About this exercise -
Repeat the whole listing word for word, skipping pictures.

Recorded data -

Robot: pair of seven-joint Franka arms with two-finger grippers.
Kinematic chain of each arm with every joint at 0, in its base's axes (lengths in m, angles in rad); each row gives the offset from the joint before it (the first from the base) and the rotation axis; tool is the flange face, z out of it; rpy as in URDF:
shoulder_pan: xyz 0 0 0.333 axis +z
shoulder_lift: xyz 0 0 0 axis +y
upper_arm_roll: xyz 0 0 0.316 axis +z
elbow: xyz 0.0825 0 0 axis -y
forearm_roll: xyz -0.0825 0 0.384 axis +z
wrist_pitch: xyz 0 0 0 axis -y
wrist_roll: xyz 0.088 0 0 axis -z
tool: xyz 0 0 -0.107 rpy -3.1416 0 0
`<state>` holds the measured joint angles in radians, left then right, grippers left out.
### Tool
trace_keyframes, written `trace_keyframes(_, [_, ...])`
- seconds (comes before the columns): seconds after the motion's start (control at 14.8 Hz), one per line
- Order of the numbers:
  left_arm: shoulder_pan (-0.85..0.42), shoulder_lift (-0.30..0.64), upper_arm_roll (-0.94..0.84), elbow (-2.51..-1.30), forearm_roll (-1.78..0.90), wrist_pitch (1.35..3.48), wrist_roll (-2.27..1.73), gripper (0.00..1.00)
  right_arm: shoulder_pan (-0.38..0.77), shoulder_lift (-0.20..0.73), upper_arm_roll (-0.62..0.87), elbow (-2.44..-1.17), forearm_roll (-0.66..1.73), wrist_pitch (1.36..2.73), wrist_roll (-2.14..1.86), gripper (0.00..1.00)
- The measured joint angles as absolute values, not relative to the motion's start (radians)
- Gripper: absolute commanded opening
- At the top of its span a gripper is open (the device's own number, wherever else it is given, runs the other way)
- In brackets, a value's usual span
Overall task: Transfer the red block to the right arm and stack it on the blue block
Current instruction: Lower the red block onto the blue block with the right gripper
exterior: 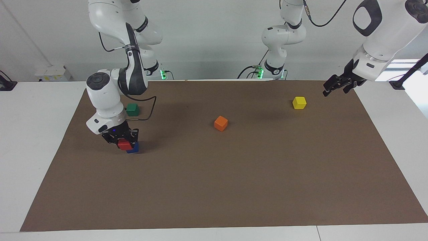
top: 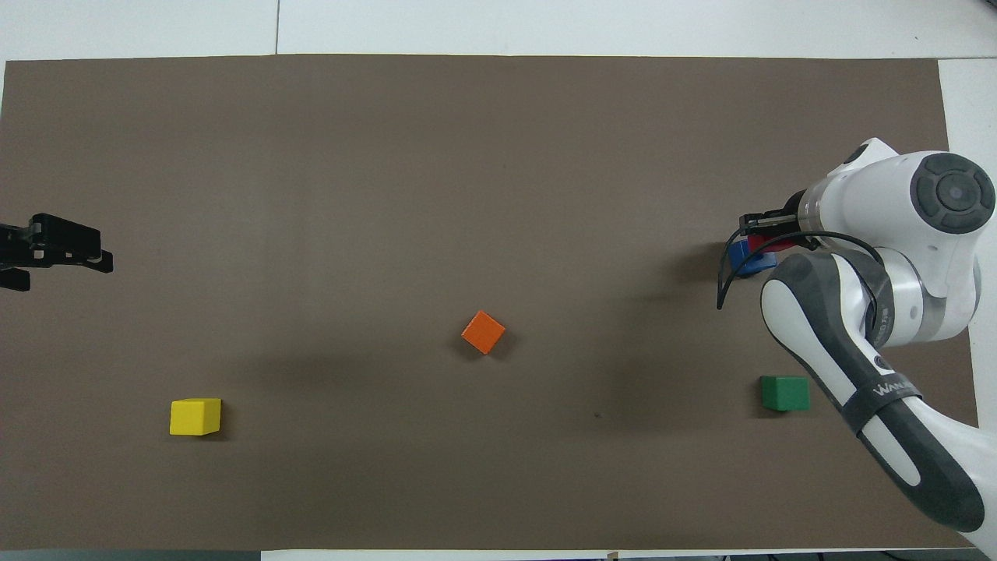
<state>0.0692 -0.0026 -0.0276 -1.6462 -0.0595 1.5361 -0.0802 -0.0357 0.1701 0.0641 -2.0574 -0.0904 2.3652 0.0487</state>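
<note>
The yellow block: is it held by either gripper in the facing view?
No. The yellow block sits alone on the brown mat, while the right gripper holds the red block.

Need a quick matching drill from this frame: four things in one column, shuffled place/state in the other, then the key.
Things:
1. red block
2. yellow block
3. green block
4. left gripper

Places/states:
A. open, in the air at the left arm's end
B. on the mat near the left arm's end
C. held in the right gripper, over the blue block
D. on the mat, nearer the robots than the blue block

Pairs: 1-C, 2-B, 3-D, 4-A
</note>
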Motion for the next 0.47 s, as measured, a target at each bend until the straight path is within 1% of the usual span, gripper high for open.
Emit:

Answer to the problem -
Robot: pair of seven-joint Franka arms with two-finger grippers.
Kinematic chain of each arm with every joint at 0, in its base's axes (lengths in m, angles in rad); each row gives the offset from the joint before it (the first from the base) and the rotation axis; tool is the flange face, z out of it; rpy as in URDF:
shoulder_pan: xyz 0 0 0.333 axis +z
shoulder_lift: xyz 0 0 0 axis +y
upper_arm_roll: xyz 0 0 0.316 axis +z
elbow: xyz 0.0825 0 0 axis -y
forearm_roll: xyz -0.0825 0 0.384 axis +z
wrist_pitch: xyz 0 0 0 axis -y
wrist_roll: xyz 0.088 0 0 axis -z
tool: xyz 0 0 -0.107 rpy -3.1416 0 0
`<state>` holds the measured joint angles in radians, left then right, grippers left out.
### Tool
trace_keyframes, written `trace_keyframes(_, [_, ...])`
- seconds (comes before the columns): seconds after the motion's start (control at 14.8 Hz), one per line
- Order of the numbers:
  left_arm: shoulder_pan (-0.85..0.42), shoulder_lift (-0.30..0.64), upper_arm_roll (-0.94..0.84), elbow (-2.51..-1.30), forearm_roll (-1.78..0.90), wrist_pitch (1.35..3.48), wrist_roll (-2.27..1.73), gripper (0.00..1.00)
  right_arm: shoulder_pan (-0.38..0.77), shoulder_lift (-0.20..0.73), upper_arm_roll (-0.62..0.87), elbow (-2.44..-1.17), forearm_roll (-0.66..1.73), wrist_pitch (1.36..2.73), wrist_roll (-2.14..1.86), gripper (0.00..1.00)
- The measured joint angles as absolute values, not relative to the motion's start (radians)
- Gripper: absolute commanded opening
- At the top of its span a gripper is open (the device's own number, wherever else it is given, runs the other way)
- In brackets, a value's usual span
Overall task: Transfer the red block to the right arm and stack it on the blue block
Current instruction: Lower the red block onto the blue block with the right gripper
exterior: 
top: 
<state>0.0692 -0.0026 -0.0276 -1.6462 -0.0595 1.5361 -0.0802 -0.0357 0.1701 0.0641 -2.0574 -0.0904 2.3652 0.0487</state>
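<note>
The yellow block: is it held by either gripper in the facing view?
No. The yellow block sits alone on the brown mat, while the right gripper holds the red block.

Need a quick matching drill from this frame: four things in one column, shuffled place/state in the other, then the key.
Things:
1. red block
2. yellow block
3. green block
4. left gripper

Places/states:
A. open, in the air at the left arm's end
B. on the mat near the left arm's end
C. held in the right gripper, over the blue block
D. on the mat, nearer the robots than the blue block

Pairs: 1-C, 2-B, 3-D, 4-A
</note>
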Motion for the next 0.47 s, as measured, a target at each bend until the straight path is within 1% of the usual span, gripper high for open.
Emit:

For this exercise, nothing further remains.